As a large and effective loyalty programme is increasingly viewed as a differentiating factor by owners looking to evaluate brand partnerships, what are the recent trends and longer-term outlook for participation in these programmes?
For hotel chains, the good news is that loyalty programmes have a strong recent track record of growth. In the UK, an estimated 6 million travellers are members of a hotel brand-operated loyalty programme (or are at least able to identify themselves as such) - a 40% increase since the start of the decade. Underlying growth in the number of UK citizens staying in hotels over the same period (powered by the leisure market) is clearly an enabling factor here, but not the sole explanation, given the faster rate of programme membership growth. The British have demonstrated an appetite for a closer, more convenient relationship with their hotels and, yes, one which also gives them a better deal.
For a bit of international context, the incidence of loyalty programme membership among the U.S. traveller population is almost twice as high as in the UK. While the dynamics of that market are different, it suggests that there is still significant growth potential on this side of the pond. Moreover, today’s channel proliferation and near-universal rates of smartphone adoption make omni-channel loyalty initiatives which track and reward incremental guest spend, while also offering a genuinely personalised experience, a viable reality.
However, for hotel brands determining how much to invest in loyalty marketing, and those which need to evidence their programme’s value to owners and investors, a key question inevitably
is, to what extent do they actually drive loyalty?
The answer depends on how you define ‘loyalty’. If we use the marital analogy of forsaking all others, few loyalty programme members give all their love to one brand and many sign up to
multiple programmes. Observers of the Marriott / Starwood deal may speculate about how SPG members may take to a merger with Marriott Rewards - but in the US, approximately 3 in 5
SPG members are already members of Marriott Rewards, so the majority will know what to expect! In the UK, lower membership numbers generally mean fewer travellers taking out multiple
scheme memberships, but the overlap across the leading programmes is still significant. If we take Hilton Hhonors, the largest scheme by membership in the UK, 23% of members claim also to participate in Marriott Rewards, the same proportion in IHG Rewards, 18% in Le Club Accorhotels, and 13% in SPG and Best Western Rewards.
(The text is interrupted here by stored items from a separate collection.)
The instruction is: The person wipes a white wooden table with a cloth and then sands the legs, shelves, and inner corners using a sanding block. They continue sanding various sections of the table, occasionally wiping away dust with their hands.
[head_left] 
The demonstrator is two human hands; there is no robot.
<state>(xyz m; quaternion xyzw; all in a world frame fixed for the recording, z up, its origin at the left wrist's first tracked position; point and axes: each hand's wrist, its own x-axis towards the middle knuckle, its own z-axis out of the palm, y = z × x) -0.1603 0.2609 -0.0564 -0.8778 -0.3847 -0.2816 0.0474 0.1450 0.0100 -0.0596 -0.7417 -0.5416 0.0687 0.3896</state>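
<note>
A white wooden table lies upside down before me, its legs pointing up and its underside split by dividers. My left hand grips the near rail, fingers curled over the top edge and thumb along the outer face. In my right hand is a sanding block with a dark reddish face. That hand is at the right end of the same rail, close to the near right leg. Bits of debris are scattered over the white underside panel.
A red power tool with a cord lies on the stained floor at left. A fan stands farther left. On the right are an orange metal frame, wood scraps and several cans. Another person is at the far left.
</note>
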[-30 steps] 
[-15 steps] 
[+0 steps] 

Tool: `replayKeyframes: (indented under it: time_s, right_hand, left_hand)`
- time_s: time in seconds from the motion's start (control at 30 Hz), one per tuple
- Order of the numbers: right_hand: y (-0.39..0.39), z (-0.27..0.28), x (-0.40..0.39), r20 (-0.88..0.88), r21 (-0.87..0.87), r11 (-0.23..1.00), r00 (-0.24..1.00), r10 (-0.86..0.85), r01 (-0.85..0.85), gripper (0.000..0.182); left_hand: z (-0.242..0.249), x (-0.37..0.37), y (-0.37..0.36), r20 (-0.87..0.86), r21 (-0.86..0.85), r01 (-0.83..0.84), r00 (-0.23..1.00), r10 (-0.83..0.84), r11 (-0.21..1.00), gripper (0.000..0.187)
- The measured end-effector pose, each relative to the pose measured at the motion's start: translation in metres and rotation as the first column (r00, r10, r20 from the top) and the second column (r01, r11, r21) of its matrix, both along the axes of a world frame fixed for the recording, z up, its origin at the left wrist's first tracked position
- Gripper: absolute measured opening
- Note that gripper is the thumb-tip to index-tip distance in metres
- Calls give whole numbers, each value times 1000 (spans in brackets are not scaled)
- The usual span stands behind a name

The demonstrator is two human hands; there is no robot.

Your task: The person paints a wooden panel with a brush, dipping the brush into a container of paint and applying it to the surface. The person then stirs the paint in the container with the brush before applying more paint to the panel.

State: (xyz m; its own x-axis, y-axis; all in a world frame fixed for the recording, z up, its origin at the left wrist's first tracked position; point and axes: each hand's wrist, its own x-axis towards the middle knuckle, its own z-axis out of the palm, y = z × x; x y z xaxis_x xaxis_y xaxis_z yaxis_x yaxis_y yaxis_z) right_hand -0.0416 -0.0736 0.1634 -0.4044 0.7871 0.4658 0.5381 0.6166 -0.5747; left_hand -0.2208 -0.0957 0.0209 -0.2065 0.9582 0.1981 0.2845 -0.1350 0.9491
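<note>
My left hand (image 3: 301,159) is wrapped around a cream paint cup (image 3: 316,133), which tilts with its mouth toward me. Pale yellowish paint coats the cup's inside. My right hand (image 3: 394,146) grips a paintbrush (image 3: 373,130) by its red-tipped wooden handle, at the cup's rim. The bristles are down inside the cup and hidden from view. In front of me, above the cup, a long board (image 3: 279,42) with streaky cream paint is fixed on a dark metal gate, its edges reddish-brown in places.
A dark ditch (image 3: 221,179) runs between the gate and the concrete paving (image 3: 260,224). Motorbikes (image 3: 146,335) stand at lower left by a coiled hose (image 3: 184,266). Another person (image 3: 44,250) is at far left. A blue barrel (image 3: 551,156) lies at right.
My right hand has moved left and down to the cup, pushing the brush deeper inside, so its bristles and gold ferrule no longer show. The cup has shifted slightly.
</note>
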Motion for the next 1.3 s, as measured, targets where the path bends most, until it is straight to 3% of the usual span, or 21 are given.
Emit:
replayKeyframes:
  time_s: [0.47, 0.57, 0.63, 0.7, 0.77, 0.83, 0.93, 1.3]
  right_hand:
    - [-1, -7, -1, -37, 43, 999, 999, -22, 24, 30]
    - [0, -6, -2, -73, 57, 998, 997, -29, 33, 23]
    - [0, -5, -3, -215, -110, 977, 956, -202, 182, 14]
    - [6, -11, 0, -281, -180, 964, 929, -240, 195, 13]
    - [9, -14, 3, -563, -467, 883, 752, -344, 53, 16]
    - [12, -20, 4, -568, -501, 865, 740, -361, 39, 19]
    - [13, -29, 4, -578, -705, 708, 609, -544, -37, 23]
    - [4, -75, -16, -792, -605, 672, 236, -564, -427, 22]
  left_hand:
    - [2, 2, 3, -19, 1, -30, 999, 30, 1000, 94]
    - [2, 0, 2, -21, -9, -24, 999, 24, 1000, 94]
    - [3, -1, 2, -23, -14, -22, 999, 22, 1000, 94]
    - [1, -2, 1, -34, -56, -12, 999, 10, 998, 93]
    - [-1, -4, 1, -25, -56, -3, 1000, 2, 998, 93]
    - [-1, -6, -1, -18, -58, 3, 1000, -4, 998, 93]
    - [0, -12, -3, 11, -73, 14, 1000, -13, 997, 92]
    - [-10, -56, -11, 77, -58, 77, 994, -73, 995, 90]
On other measures of loyalty, the prognosis is more promising. Across the leading schemes, there is clear evidence that they drive front-of-mind brand awareness, brand preference and ‘share of
wallet’, albeit with varying degrees of impact from programme to programme. Latest BDRC British Hotel Guest Survey data (based on a nationally representative sample of 5,000 business and
leisure traveller interviews) shows that members of leading loyalty programmes in the UK are 3.5 times as likely to have used a brand affiliated to that programme compared to non-members. They are 2.9 times more likely to cite a brand within their portfolio as their leading choice, compared to non-members. Although the incidence of membership and frequency of travel is higher
among corporate travellers, it is in the leisure market where loyalty programmes create the greatest uplift in percentage terms, reinforcing their value in the battle to capitalise on the long-term growth in leisure travel demand.